# [Exercise objective]
Search the listing below for the word "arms", and copy every line in which it turns up.

################

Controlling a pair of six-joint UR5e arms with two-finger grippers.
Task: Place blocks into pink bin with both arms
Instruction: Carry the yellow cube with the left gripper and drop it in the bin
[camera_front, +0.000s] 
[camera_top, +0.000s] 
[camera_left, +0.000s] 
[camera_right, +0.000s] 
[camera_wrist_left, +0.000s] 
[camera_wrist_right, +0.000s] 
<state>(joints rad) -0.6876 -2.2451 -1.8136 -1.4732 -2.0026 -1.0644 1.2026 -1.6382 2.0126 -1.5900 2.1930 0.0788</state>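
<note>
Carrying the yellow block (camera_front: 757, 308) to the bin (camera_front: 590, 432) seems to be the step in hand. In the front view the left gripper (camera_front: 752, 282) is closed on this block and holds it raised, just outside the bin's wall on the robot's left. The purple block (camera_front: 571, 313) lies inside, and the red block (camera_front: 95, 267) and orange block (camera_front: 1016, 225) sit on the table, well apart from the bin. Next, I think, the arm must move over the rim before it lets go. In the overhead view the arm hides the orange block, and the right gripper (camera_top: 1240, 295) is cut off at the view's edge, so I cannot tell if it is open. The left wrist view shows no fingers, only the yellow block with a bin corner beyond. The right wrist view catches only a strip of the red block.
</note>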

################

# [Your solution]
Controlling a pair of six-joint UR5e arms with two-finger grippers.
Task: Place blocks into pink bin with both arms

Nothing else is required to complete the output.